Dreiband was also opposed by committee Democrats, who cited his 2008 testimony against the Lilly Ledbetter Fair Pay Act and his work as a private attorney that Democrats said fought against LGBT rights.
Dreiband represented the University of North Carolina when it was sued for alleged discrimination against transgender people.
Sen. Patrick Leahy (D-Vt.) slammed Dreiband, calling him “uniquely unqualified” to defend and enforce the core civil rights laws.
“He testified it’s not in the best interest of the American people for women to be paid the same as men,” he shouted during an impassioned speech. “Now, the word Neanderthal comes to mind, but I will not use it. I will only think it.”
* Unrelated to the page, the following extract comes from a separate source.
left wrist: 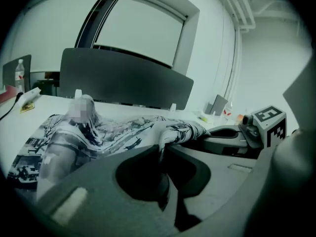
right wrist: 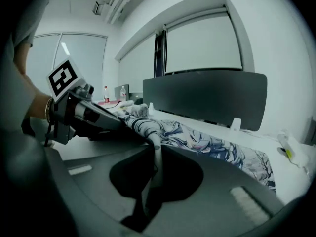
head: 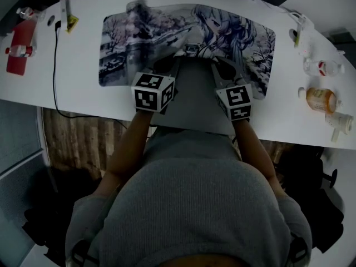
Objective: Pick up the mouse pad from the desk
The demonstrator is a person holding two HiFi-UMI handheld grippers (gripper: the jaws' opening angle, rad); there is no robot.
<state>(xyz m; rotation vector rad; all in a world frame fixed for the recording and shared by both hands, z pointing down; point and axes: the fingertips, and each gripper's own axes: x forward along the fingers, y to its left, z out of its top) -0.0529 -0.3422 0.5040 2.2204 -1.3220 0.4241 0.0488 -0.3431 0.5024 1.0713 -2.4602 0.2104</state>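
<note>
The left tongs (left wrist: 162,151) are closed to a thin slit, with the near edge of the mouse pad (left wrist: 123,132) pinched between the pads. The right tongs (right wrist: 154,144) are closed the same way on the same edge, just beside the left pair. Between the two grips the edge stands up off the counter (head: 83,96) in a soft ridge with folds running back from it. The rest of the pad, a wide printed sheet, lies flat toward the far side of the counter.

The pad looks thin, light and limp. It bends wherever it is held and will likely hang like cloth, not come up as a board. With both grips close together at the middle of the near edge, the outer ends will probably droop and drag, and the underside may cling to the counter. Its weight should be no trouble. A firm pinch well in from the rim seems the safer hold.

A black cable (head: 54,71) lies just left of the pad and small bottles (head: 321,99) stand to its right, within reach of a trailing corner.
</note>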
The agenda, which was stacked with nominees who were renominated by the White House at the beginning of the year, included three circuit court nominees — Elizabeth Branch for the 11th Circuit, Stuart Kyle Duncan for the 5th Circuit and David Stras for the 8th Circuit.
Members of progressive groups like Alliance for Justice, donned blue T-shirts that read #MonsterMarkup across the chest to protest the shear number of nominees voted on Thursday.
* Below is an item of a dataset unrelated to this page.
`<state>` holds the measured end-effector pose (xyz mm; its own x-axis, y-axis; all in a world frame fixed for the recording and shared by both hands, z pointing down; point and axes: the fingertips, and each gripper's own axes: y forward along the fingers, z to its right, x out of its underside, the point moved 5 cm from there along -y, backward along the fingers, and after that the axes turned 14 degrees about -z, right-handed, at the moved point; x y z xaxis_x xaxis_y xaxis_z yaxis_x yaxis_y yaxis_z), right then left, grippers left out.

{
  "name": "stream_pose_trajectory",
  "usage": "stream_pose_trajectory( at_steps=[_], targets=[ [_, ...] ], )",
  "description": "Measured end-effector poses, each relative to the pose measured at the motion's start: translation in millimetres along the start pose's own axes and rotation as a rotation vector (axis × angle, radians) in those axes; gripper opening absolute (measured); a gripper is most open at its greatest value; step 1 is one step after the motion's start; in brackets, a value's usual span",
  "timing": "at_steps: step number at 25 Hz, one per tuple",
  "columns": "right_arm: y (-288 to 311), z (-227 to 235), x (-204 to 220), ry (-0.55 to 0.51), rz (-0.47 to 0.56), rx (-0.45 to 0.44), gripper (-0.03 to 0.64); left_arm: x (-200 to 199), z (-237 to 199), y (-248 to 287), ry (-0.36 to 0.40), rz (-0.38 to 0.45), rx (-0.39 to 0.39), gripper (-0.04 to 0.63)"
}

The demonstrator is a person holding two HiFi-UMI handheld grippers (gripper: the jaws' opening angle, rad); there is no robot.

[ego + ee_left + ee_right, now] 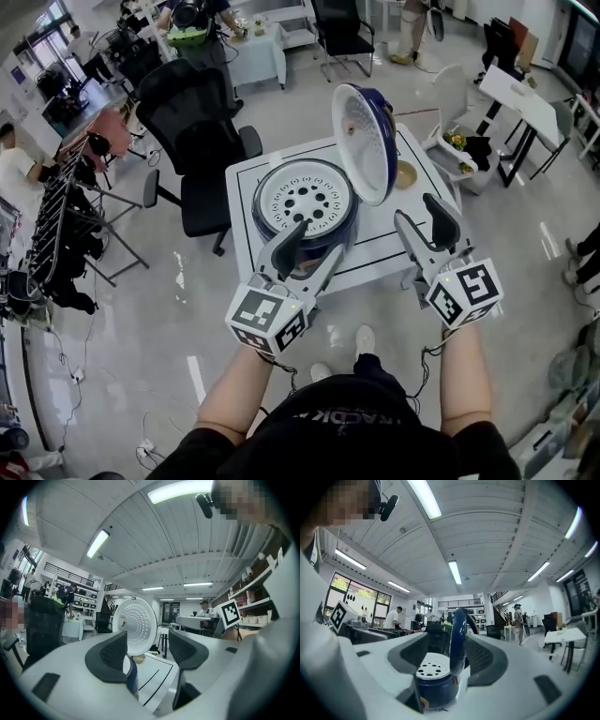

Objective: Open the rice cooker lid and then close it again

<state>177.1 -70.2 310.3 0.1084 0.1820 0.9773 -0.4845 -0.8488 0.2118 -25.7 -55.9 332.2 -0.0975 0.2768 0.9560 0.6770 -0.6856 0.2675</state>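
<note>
**Rice cooker open, both tongs wide and empty**

The rice cooker (257, 211) stands on a white bench (375, 253), towards the bench's left side as the head view shows it. Its dark blue body is open at the top, with a white perforated tray (303, 200) lying flat inside. The lid (366, 141) is swung fully up on the cooker's far right side and stands nearly upright, its pale dotted underside facing back over the pot.

The left tongs (323, 236) sit at the cooker's near edge, pointing level across it. In the left gripper view their jaws stand wide apart (147, 646) with nothing pressed between the pads. The raised lid (136, 624) shows through the gap, farther off, and a slice of the blue body (132, 677) sits low beside the left-hand jaw.

The right tongs (416, 208) are to the right of the cooker, on the near side of the lid and clear of both. Their jaws are also spread wide (450, 653) and grip nothing. The right gripper view looks between them at the cooker (436, 686) and the lid (457, 634), seen edge-on, both standing beyond the pads.

A small bowl (406, 173) rests on the bench just right of the lid. A black office chair (192, 131) stands on the floor to the cooker's left.
</note>
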Motion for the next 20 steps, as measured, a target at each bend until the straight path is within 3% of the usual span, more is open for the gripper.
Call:
stream_pose_trajectory(
  at_steps=[12, 20],
  targets=[
    [-22, -50, 5, 0.002, 0.021, 0.002, 0.235, 15, 3, -56, 0.017, 0.006, -0.008, 0.27],
    [-31, -55, 1, 0.0, 0.031, 0.012, 0.235, 10, 10, -63, 0.035, 0.017, -0.001, 0.27]
  ],
)
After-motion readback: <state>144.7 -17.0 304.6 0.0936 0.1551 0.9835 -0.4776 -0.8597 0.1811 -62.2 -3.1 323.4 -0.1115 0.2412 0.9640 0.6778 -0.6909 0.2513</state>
Advocates have accused Grassley of slipping controversial nominees into a packed agenda to avoid public scrutiny.
The committee went forward with Stras’s confirmation hearing despite having never received a blue slip from former Sen. Al Franken (D-Minn.) supporting his nomination.
The “blue slip” process has traditionally been a way for the home-state senators of a judicial nominee to block a nomination.
Stras, however, did gain the support of his other home-state Sen. Amy Klobuchar (D-Minn.)
“He would not be my first choice for this job … but morally when I look at this and have to answer the question is he qualified, I have to say yes,” she said.
Duncan and Brian Benczkowski, nominated to be an Assistant Attorney General in the DOJ’s Criminal Division, were also widely opposed by Democrats on the committee.
Duncan served as the appellate counsel for North Carolina officials in their fight for a state law banning transgender people from using the bathroom of their choice and Benczkowski was the attorney for Alfa Bank, a Russian bank scrutinized by the FBI last year after computer specialists detected an odd stream of data between a server linked to the Trump Organization and a bank server, The New York Times reported.
Sen. John Cornyn (R-Texas) asked what the standard is when weighing a nominee’s qualifications.
“Are nominees disqualified by virtue of the clients and the causes that he or she has represented as a lawyer?” he asked.
Sen. Sheldon Whitehouse (D-R.I.) said the test should be whether their conduct as private citizens has been so extreme on questions they will face as federal judges that it makes future litigants apprehensive to come before them.
“It’s hard to sort out who will leave their advocacy and politics in the robing room and who will let it leak onto the bench with them,” he said.
Two nominees — Charles Goodwin for a federal judgeship on the district court for the Western District of Oklahoma and Holly Lou Teeter for a federal judgeship on the district court in Kansas— also advanced after having received a “not qualified” rating from the American Bar Association.